La desafección se entiende, según define el doctor en Ciencia Política Mariano Torcal, como «el sentimiento subjetivo de ineficacia, cinismo y falta de confianza en el proceso político, políticos e instituciones democráticas, que generan distanciamiento, pero sin cuestionar la legitimidad del régimen». Un enunciado que se tambalea porque el sistema también está en cuestión desde el momento en que siete de cada diez personas se quejan de su funcionamiento.

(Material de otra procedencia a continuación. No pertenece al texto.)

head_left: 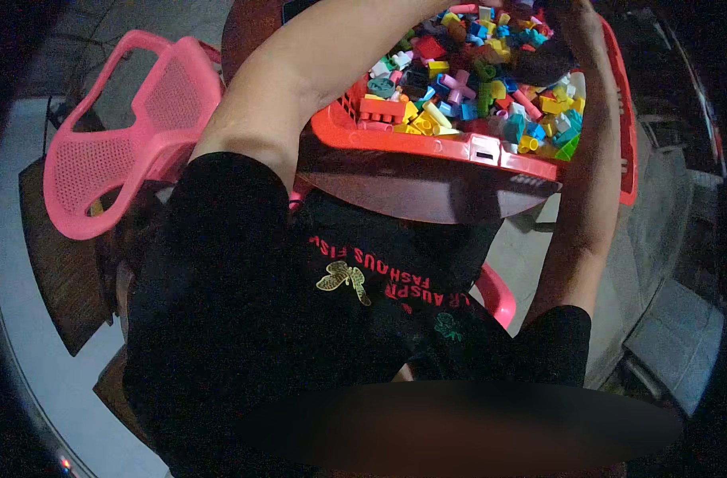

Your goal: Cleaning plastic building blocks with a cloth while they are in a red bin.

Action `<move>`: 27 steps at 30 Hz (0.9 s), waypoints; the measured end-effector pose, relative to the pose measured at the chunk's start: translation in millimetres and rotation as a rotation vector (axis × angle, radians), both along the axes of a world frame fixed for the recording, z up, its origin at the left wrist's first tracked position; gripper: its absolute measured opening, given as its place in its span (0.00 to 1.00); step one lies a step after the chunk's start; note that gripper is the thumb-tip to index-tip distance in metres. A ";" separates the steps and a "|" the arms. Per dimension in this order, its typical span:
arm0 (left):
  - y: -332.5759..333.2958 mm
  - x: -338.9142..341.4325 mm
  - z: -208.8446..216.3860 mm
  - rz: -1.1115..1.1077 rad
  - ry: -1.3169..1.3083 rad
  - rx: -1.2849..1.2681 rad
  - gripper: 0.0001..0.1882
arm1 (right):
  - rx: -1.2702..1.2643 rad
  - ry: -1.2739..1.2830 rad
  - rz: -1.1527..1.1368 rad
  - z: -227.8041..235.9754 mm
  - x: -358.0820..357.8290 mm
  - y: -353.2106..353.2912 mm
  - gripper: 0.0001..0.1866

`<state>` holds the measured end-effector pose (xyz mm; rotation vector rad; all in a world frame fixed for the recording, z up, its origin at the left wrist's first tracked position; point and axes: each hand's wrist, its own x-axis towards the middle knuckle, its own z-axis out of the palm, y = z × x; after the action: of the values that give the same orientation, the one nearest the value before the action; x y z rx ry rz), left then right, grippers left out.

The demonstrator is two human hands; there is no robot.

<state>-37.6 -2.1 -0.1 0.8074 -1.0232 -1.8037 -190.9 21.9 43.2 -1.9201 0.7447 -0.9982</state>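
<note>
A red plastic basket (407, 144) full of mixed toy building blocks (460, 86) stands in front of me. The blocks are red, yellow, blue, green, pink and white, some of them tube-shaped. My left forearm (343, 48) reaches over the basket's left side and runs out of the picture at the top, so the hand itself cannot be made out. Along the basket's right side stretches my right arm, and my right hand (577, 25) is over its far right part. Shadow and the upper edge hide those fingers and anything they may hold.
The basket rests on a round dark brown table (371, 191). To the left is a pink plastic chair (176, 95) with a mesh pattern. Part of another pink chair (497, 295) shows below the table. A grey box-like object (676, 346) lies at the lower right.
</note>
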 end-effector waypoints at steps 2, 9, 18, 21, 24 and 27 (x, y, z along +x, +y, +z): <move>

Las fuerzas políticas pese a ser en su mayoría conscientes de la situación exhiben una cintura de hormigón armado. El presidente del Gobierno, Mariano Rajoy, no está cómodo en este debate porque cada vez que ha sido preguntado por el asunto niega que exista una desafección hacia la política; la hay, dice, hacia «los malos políticos». El secretario general del PSOE, Alfredo Pérez Rubalcaba constata, en cambio, que existe «muchísima desafección política» por muchas razones y acepta que ahora no es la menor que ni su partido ni el PP han sabido derrotar a la crisis. El líder opositor opta por la manida receta de «abrir» los partidos a los ciudadanos, un remedio que a día de hoy es nada. El exministro socialista Jordi Sevilla, despojado de la mochila del escaparate político, sostiene que el problema radica en que los partidos han antepuesto «sus intereses electorales al bienestar del país» y el resultado es que «no resuelven los problemas» del ciudadano.

Lo más grave de todo quizá sea que el alejamiento, lejos de menguar, crece. El movimiento 15M convirtió el 'No nos representan' en la consigna estrella de sus concentraciones y manifestaciones. Quince meses después, para la plataforma 25S, la que rodeó el Congreso, el problema no era de representación, era 'Todos fuera'.